They divide tasks among them and even use a conch shell to determine who
has the right to speak to the group at large gatherings. In short, they soon create their own society
based on the values they have been taught.
They manage to collect enough food and even to keep a fire going in the
hope of being able to attract attention from would-be rescuers. But gradually, the order in their society
starts to break down, as their situation becomes more desperate and as
alliances between different subgroups start to build. The most memorable character in the book is
"Piggy," who, judging by his accent, is of a lower class than most of
the rest of the boys, and who wears glasses, and is also physically weaker
because of his asthma. The other boys
tend to tolerate Piggy because he forms a kind of friendship with one, but in
the end, he is attacked and killed.
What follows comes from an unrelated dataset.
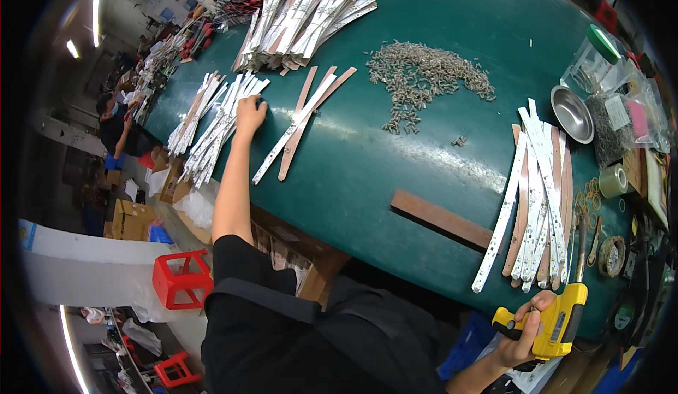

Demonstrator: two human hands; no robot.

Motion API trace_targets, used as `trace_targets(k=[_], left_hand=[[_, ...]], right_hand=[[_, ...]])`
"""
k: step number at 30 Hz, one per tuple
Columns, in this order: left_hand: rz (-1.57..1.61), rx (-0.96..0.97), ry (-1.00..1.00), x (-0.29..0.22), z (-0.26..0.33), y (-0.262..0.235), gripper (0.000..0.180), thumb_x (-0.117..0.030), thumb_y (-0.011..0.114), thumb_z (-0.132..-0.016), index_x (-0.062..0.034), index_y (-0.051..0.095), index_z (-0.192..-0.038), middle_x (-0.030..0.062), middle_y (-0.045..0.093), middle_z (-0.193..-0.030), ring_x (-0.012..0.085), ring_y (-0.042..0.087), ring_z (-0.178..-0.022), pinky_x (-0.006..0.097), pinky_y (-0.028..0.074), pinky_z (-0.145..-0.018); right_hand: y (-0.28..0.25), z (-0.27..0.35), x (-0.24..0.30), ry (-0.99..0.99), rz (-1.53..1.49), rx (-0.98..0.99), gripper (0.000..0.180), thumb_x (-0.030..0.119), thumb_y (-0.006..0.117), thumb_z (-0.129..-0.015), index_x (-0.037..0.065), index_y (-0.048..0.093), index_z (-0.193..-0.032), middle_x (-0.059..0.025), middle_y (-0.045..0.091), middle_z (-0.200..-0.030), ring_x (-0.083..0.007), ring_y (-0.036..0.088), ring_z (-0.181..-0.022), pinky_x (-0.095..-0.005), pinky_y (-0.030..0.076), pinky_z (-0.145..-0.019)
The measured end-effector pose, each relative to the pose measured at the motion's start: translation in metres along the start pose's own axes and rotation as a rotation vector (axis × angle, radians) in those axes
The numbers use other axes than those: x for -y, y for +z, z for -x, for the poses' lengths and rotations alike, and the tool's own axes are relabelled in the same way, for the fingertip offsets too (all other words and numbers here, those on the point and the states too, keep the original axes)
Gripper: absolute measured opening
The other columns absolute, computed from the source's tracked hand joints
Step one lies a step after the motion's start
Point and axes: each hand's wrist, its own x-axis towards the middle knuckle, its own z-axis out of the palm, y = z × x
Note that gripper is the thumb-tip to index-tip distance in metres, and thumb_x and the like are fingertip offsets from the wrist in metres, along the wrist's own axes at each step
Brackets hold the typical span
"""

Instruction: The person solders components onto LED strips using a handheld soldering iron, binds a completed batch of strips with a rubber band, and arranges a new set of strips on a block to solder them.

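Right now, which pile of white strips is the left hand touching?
The left hand rests on the fanned pile at the table's left edge, not the big far stack or right-side pile.

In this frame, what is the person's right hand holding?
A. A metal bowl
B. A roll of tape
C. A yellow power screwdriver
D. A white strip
C: the right hand grips a yellow power screwdriver at the table's near edge, while the left hand reaches out to a pile of white strips on the green table.
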Motion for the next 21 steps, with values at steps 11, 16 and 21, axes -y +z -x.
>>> trace_targets(k=[11, 16, 21], left_hand=[[1.107, 0.446, 0.227, -0.313, 0.064, -0.116, 0.016, -0.009, 0.058, -0.093, -0.0006, 0.062, -0.106, 0.0047, 0.064, -0.097, 0.0112, 0.060, -0.089, 0.023, 0.047, -0.083], [1.500, 1.488, 0.378, -0.420, 0.168, -0.173, 0.025, -0.001, 0.061, -0.090, 0.0003, 0.051, -0.113, 0.0112, 0.061, -0.108, 0.0187, 0.062, -0.103, 0.034, 0.051, -0.092], [1.605, 1.771, 0.270, -0.451, 0.184, -0.165, 0.028, -0.003, 0.064, -0.090, -0.0014, 0.049, -0.112, 0.0075, 0.060, -0.108, 0.0132, 0.060, -0.102, 0.029, 0.049, -0.092]], right_hand=[[0.018, 0.003, 0.005, 0.099, 0.106, 0.039, 0.035, 0.004, 0.057, -0.082, -0.005, 0.047, -0.115, -0.0112, 0.051, -0.091, -0.0120, 0.047, -0.072, -0.0214, 0.039, -0.058], [0.047, -0.006, 0.010, 0.099, 0.109, 0.153, 0.083, 0.001, 0.064, -0.079, -0.003, 0.015, -0.146, -0.0101, 0.058, -0.090, -0.0149, 0.057, -0.081, -0.0280, 0.047, -0.075], [0.043, 0.001, 0.003, -0.021, 0.120, 0.148, 0.081, 0.002, 0.065, -0.084, -0.007, 0.013, -0.146, -0.0134, 0.061, -0.094, -0.0175, 0.062, -0.085, -0.0310, 0.051, -0.083]])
The
book also shows how quickly the boys revert to primitive religious beliefs and
worries about monsters. Although it is a
fantasy, the underlying psychology of the novel is plausible, and it is still a
provocative story. Golding
reads the audiobook very well, and there are extracts
of his reading on the DVD. The DVD also
includes a particularly interesting commentary by the director, who describes
the process of selecting the actors and making the film, as well as his ideas
in interpreting the novel.
© 2003 Christian Perring. All
Perring, Ph.D., is Academic Chair of the Arts & Humanities
Division and Chair of the Philosophy Department at Dowling College, Long Island. He is also editor of Metapsychology Online Review.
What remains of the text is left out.